I have found when I am engaged and committed I have internalized the assignment or objective, and I want to deliver and excel. I suspect that I am not too different from the majority of people out there. Given the opportunity, I think most everyone wants to be engaged, and to have internalized their work goals. What I have learned over time is that people probably cannot be trained or managed into this type of commitment. They need to be led to it.

I think the ability to do this is probably a learned capability.

I think back to the periods in time when my views about what was and wasn’t hard work changed. When the drudge work of studying for an exam was supplanted by the desire to walk into the exam confident in the knowledge and command of the material. Some kids seem to get this early in their educational career. Let’s just say that it was quite a way into my educational journey before I learned it. Much the same feeling as when the drudge work of the preparing for the customer (or even internal) presentation changed to ownership and the confidence that went with it, although that one came much quicker in my professional career.

People buy into ownership and leadership. If they are given a responsibility and are shown how their role plays into the greater good, the process of getting them to buy in has started. But that is normally not enough. People want to contribute. This is where the pride of ownership comes in.

Communicating the “what” part of what needs to be accomplished is only part of the process. It is the “how” part of the objective, as in how is the goal to be achieved that will either get internalization and buy-in, or probably get the function labeled as “hard work”.

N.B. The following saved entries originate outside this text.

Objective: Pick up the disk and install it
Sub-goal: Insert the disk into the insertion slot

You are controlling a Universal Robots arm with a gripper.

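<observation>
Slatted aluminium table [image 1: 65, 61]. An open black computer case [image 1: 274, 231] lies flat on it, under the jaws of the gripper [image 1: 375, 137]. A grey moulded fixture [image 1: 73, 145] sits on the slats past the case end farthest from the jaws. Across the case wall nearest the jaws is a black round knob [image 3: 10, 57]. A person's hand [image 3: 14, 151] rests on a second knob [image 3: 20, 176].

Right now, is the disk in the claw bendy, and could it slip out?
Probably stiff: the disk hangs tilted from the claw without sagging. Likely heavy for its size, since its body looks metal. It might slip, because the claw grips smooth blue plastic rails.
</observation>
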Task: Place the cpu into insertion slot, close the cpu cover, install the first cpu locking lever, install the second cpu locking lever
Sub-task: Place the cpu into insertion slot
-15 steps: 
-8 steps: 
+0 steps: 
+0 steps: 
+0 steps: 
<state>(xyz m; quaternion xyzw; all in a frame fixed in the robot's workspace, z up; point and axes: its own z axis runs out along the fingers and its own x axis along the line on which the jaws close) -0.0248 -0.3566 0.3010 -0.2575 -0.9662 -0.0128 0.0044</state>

If people are told what they must do, and how they must do it, there is very little for them to contribute to the function, other than being the vessel that performs the assigned tasks in the prescribed manner. They may have no pride of ownership. Without it, almost everything, regardless of how simple or easily achieved has the potential to be considered hard work.

As I said, we all have goals that we need to achieve for the greater good of the business, but I can’t help feeling that being told what to do and how to do it sounds like a definition of hard work.

Even with all of that preamble, I believe that the working environment, and for that matter all work, not just hard work is going to change. I have talked about the application of process as a substitute for judgement in business before. Good judgement is a necessary leadership characteristic. There are those that seem to innately have good judgement, and there are those that have acquired it as a result of their experiences.

Randy Pausch in his book “The Last Lecture” said:

“Experience is what you get when you didn’t get what you wanted.”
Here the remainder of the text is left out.